What came back was one of the most successful campaigns in history. "A Diamond is Forever." Within a generation, these weren't slogans anymore, they were truth. Unquestioned, inherited, passed down. Nobody remembered they were invented in a boardroom to solve a stockpile problem.

That is what the diamond industry actually built. Not a symbol of love. A demand for a product that had none.

By doing that, they also destroyed something that had served women for centuries. Before the campaign, precious metals were how a woman held real security in her own hands, worn beautifully every day, and convertible when life demanded it. The diamond industry needed that to change. So they replaced it with a stone that loses most of its value the moment you try to sell it, backed by a mythology you were not supposed to question. When you buy, they win. When life changes and you try to sell, they win again, buying back for almost nothing and returning the same stone to the market at nearly the same price. The perfect loop.
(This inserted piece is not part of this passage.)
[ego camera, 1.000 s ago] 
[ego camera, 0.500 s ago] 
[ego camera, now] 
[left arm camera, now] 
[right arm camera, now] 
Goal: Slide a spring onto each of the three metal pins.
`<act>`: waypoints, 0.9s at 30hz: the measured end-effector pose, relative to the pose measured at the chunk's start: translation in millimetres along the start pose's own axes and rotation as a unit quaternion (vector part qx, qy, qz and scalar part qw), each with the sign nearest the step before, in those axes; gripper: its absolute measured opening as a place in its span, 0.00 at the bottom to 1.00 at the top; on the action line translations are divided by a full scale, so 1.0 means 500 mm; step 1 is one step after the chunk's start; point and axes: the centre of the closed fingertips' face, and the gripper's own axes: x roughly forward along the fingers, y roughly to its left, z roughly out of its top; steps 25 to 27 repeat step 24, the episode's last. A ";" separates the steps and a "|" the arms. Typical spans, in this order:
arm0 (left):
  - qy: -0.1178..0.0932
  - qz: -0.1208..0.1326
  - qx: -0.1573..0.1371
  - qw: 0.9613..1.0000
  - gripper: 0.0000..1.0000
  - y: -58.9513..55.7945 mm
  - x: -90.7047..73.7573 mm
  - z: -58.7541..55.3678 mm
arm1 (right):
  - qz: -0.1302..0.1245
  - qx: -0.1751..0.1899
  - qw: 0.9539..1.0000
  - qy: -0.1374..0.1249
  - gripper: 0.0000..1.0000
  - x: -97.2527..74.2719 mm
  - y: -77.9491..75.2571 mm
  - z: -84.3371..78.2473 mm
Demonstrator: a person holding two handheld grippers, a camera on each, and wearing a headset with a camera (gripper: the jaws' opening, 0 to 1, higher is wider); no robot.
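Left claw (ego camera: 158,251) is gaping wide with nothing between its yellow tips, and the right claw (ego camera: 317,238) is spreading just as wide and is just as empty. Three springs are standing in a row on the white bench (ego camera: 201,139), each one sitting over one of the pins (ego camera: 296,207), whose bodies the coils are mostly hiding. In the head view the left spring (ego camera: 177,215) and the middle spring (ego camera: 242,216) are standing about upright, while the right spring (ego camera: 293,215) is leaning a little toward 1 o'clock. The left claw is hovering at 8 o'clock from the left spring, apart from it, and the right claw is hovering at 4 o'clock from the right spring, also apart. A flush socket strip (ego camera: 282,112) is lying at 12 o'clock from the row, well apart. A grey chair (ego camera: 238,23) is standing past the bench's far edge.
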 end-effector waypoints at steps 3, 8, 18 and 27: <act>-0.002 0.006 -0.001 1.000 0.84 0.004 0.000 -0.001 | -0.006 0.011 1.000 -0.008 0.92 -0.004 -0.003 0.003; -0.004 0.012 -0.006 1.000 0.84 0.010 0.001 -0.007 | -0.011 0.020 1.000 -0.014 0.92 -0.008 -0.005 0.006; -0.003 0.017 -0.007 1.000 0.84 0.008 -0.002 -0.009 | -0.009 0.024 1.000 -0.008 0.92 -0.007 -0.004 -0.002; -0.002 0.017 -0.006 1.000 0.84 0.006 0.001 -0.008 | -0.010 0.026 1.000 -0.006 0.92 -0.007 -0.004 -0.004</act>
Because jewelry shouldn’t just be worn. It should be trusted.

And the cost goes further than money. Blood diamonds are not a historical footnote. Conflict diamonds have funded wars, armed militias, and cost hundreds of thousands of lives. The Kimberley Process, the industry's own certification, is widely acknowledged to be insufficient. And lab diamonds do not solve this. A cheaper diamond still asks you to believe the industry's premise was right. I am not interested in a cheaper version of the same lie.
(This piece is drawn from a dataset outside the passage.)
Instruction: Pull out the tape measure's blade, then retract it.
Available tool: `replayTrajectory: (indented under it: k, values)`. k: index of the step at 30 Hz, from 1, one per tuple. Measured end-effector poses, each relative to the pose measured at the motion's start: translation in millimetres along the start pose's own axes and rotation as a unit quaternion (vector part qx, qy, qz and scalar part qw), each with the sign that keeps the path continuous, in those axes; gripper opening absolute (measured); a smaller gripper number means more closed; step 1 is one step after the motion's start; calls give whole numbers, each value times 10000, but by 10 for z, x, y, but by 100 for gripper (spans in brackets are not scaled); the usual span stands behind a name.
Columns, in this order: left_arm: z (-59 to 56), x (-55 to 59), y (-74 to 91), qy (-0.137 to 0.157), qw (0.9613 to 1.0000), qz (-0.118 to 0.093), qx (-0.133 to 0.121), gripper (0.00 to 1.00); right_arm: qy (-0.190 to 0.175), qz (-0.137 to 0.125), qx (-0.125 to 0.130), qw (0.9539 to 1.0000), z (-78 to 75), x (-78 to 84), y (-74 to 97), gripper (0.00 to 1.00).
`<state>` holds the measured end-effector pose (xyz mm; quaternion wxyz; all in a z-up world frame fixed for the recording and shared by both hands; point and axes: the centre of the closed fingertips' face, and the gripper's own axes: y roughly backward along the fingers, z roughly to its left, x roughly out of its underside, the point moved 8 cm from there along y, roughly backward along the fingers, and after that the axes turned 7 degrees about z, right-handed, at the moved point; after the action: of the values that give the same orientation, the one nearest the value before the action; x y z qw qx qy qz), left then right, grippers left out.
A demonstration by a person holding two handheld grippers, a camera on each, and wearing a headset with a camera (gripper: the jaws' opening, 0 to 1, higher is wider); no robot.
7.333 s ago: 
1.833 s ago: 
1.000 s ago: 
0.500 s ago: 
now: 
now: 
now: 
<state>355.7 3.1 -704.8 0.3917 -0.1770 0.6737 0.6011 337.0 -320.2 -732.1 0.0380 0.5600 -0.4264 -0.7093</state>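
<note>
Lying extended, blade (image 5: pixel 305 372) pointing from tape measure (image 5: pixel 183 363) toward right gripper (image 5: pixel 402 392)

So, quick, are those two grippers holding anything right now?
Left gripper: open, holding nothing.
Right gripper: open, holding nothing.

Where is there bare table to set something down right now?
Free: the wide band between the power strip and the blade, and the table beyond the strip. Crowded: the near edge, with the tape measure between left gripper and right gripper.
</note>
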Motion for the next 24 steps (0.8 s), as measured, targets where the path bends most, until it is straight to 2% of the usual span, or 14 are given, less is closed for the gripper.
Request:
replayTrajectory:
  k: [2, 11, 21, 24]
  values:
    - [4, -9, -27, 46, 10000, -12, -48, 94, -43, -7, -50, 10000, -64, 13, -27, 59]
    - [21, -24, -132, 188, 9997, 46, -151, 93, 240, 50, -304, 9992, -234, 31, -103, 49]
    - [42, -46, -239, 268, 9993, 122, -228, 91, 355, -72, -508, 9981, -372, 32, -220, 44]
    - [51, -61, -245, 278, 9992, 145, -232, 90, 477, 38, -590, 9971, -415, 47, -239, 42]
Once I went down this rabbit hole, I got angry. The manufactured desire, the human cost, the deliberate erasure of something that actually served women. So I wanted to build something against it. Not a workaround. Not a softer version of the same industry. A fine jewellery brand that would bring back what jewellery was always supposed to be, real precious metals at the center, with real weight, real craftsmanship, and real value that does not disappear the moment you walk out of the door.

And I knew exactly which stone to build it on. Not a diamond. Not a cheaper version of one. The only stone that actually does what the diamond industry spent a century promising. A moissanite, born in the stars, found on earth. First discovered by Nobel Prize-winning chemist Henri Moissan in 1893 inside a meteorite crater in Arizona. Genuinely, measurably rarer than diamond. More fire, more brilliance, more light. No cartel. No manufactured scarcity.
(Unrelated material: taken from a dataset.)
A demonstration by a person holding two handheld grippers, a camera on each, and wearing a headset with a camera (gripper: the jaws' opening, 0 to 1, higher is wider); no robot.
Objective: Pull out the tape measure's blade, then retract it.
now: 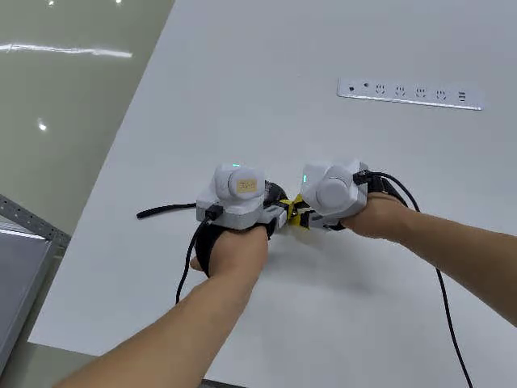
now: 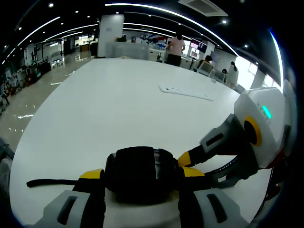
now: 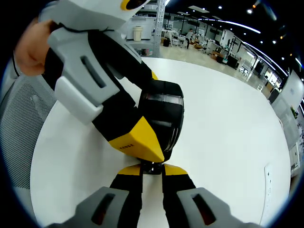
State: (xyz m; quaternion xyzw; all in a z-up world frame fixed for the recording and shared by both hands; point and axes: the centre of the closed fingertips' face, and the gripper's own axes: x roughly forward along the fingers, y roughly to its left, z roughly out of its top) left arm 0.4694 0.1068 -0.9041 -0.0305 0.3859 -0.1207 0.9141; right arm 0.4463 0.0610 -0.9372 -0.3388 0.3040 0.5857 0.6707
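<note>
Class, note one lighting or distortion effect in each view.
Head view: even light, soft shadows beside the arms on the white table, glare streaks on the floor. Left gripper view: fisheye bends the ceiling light strips; the tape measure is sharp. Right gripper view: the table edge bows strongly.

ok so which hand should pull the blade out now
Right. The right tongs are pinched on what looks like the blade tip at the edge of the tape measure, while the left tongs clamp its black body, so left anchors and right can draw away.
</note>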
That is when MOISI was born. Named after the real, rare, earth-discovered stone that by itself dismantles everything the diamond industry was built on.

And backed by a buy-back guarantee that honours that tradition, security you can wear, beauty that holds its value, a promise that if life changes, we will be here.

That is what the diamond industry could never offer.

Because they always knew what their product was actually worth.

I know what mine is.

- Wasan Founder

That is the story of MOISI. And we’re just at the beginning.